Current Solution: Domestic Pgsql synchronizes to overseas Pgsql, and then synchronizes to overseas TiDB through DataX.
Problem: The current solution only addresses the link from domestic to overseas, and there is a subsequent need to synchronize overseas TiDB data back to domestic.
I would like to discuss with everyone whether using TiDB’s multi-center approach to ensure data synchronization between domestic and overseas, while using TiCDC to synchronize data to MQ, is feasible for synchronizing data between heterogeneous databases or businesses domestically and overseas.
Or should we consider using Debezium, where domestic and overseas synchronization is done through CDC, and then databases and business parties access the CDC solution?

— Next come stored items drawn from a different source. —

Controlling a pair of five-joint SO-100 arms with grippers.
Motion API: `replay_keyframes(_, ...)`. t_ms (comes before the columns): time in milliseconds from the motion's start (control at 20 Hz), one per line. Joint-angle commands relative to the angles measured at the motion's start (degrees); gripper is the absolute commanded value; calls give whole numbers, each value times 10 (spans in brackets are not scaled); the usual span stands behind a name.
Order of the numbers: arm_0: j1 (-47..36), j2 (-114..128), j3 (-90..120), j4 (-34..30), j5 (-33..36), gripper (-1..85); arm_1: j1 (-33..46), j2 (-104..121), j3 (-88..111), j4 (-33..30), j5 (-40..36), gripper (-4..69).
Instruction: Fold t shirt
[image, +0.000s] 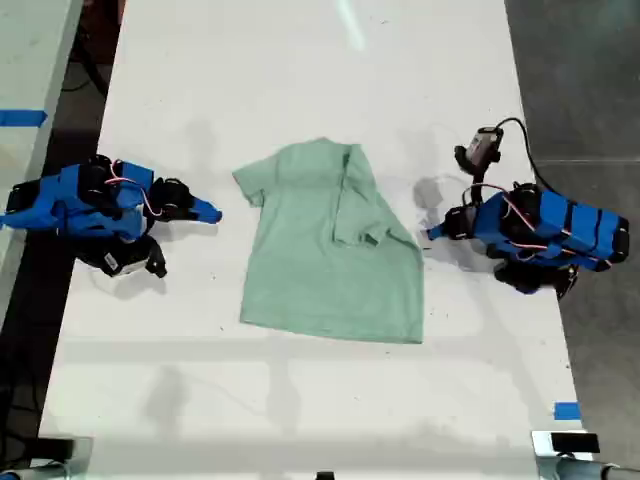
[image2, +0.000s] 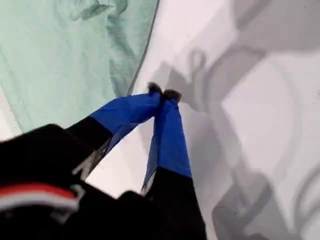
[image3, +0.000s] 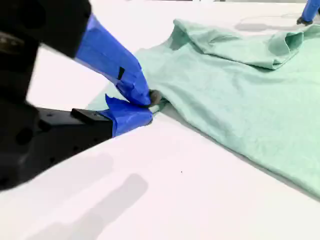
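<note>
The shirt (image: 320, 270) lies flat on the white table (image: 300, 400) between the two arms, with one sleeve and side already turned in over the chest. That folded side is the one nearest the first gripper (image: 430, 235).

In its wrist view the first gripper (image2: 162, 92) has its jaws pressed together on nothing. Its tips sit over bare table, with the shirt (image2: 60, 65) edge just beside them. The second gripper (image3: 150, 105) also looks closed, or very nearly so. In its own view the shirt (image3: 240, 95) lies right behind its tips, but the exterior view shows the second gripper (image: 213, 213) a little short of the near sleeve, so it probably grips no cloth.

The step in hand seems to be the matching fold from the second gripper's side. To do it well, that gripper should:
- open and slide low under the sleeve hem just ahead of it
- pinch one layer only
- carry it across toward the far gripper, keeping the edge straight
- let the first gripper hold down the folded side so the cloth does not drag

The tabletop is smooth, so the shirt could slip. There is bare space all round it. A blue tape mark (image: 566, 410) sits beyond the first arm near the table edge, and dark floor (image: 590, 60) lies past that
</note>
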Motion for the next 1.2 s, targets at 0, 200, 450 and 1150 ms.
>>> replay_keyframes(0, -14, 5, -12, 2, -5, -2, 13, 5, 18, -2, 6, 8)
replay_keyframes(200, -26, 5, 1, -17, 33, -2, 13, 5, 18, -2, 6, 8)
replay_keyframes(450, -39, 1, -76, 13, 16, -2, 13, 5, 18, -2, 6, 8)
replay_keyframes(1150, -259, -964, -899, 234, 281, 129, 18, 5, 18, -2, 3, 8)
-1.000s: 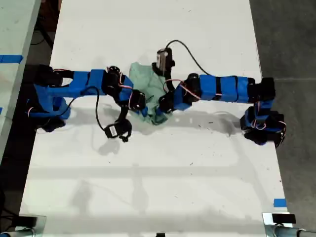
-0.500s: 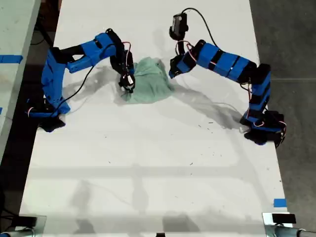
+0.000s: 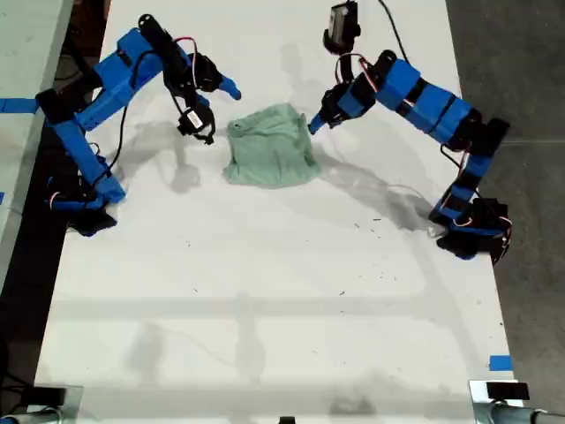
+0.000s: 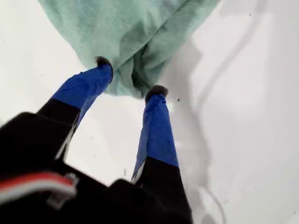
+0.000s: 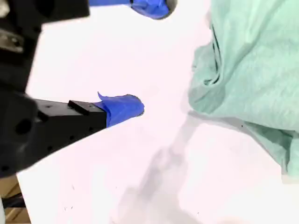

Whether it’s cross-country or cross-data center, the most troublesome issues should be network and latency. Then, regardless of the CDC mechanism, the following need to be considered:
Data consistency issues when synchronization fails
Whether the business logic can support data validation
In a multi-center setup, whether the data contains center markers to reduce merging pressure
Due to network and latency issues, it feels like relying on the database for cross-border synchronization is more stable than relying on the CDC mechanism. By using a multi-center approach and distinguishing between the two data write sources overseas and domestically through Placement Rules, it ensures that at least one node has the latest data.
Is this asynchronous replication reliability referring to TiDB?
The reliability of CDC doesn’t seem very high either, unless you get an acknowledgment each time, but generally speaking, wouldn’t the concurrency be quite low in this case (due to network latency)?